• [What is needed]: Nothing but the text of the listing, repeated exactly, belongs in the answer; leave the images out.

----- Given material -----

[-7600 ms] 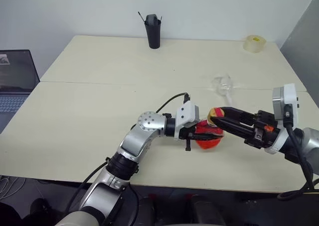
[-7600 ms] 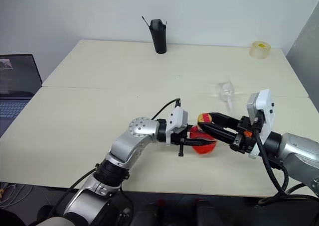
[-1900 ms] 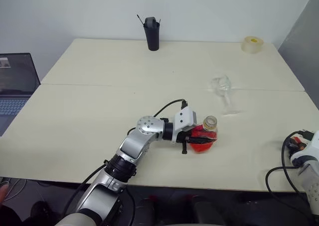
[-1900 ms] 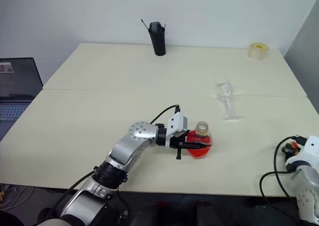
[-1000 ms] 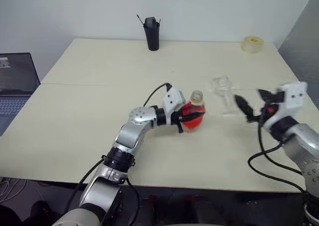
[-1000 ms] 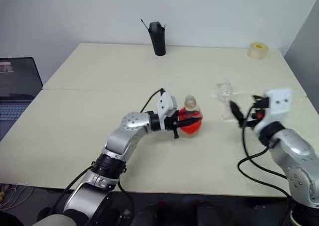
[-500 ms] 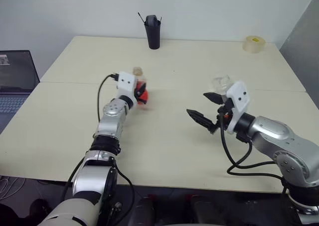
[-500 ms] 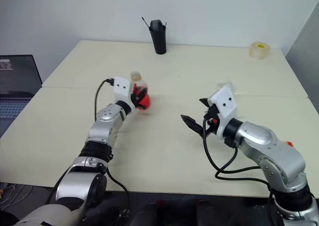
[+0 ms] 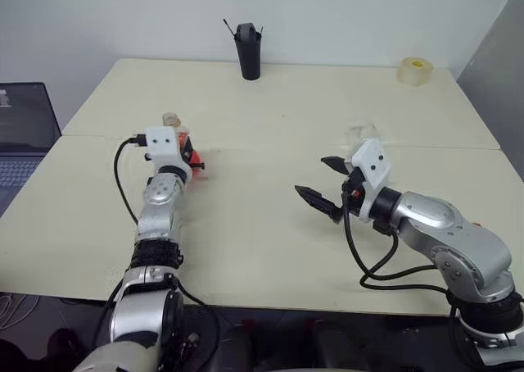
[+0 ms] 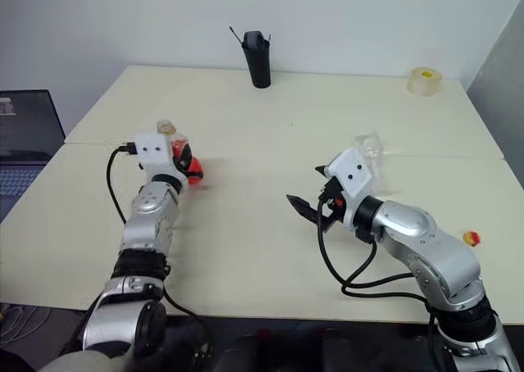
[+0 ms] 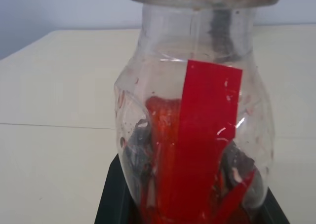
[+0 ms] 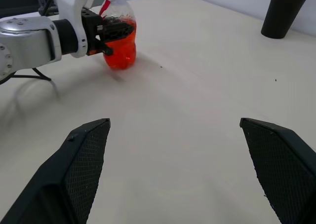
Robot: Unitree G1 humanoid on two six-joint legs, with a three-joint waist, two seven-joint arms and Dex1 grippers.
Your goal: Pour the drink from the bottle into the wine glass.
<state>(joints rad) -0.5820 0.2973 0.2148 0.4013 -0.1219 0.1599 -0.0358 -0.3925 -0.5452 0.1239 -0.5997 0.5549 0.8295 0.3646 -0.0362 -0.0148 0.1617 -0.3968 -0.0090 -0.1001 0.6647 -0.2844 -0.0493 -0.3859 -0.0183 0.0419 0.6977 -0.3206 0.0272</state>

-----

• [Task result]:
[-7600 ms] 
[-7600 ms] 
[-1900 ms] 
[-1900 ms] 
[-1000 ms] 
[-1000 ms] 
[-500 ms] 
[-500 ms] 
[+0 ms] 
[+0 ms] 
[+0 ms] 
[+0 ms] 
Robot: Unitree G1 humanoid on two six-joint legs, with a three-joint waist, two seven-joint arms and Dex1 grippers.
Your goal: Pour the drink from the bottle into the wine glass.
<state>(joints rad) -0.5820 0.2973 0.2148 0.4013 -0.1219 0.1599 -0.0358 -0.3925 -0.5452 0.1239 -0.5997 0.5549 0.8295 0.3646 -0.0362 -0.0148 0.1617 -0.3968 -0.0090 -0.1001 0.6647 -0.2844 -0.0493 -0.3859 -0.0183 0.0419 0.6977 -0.3206 0.0272</state>

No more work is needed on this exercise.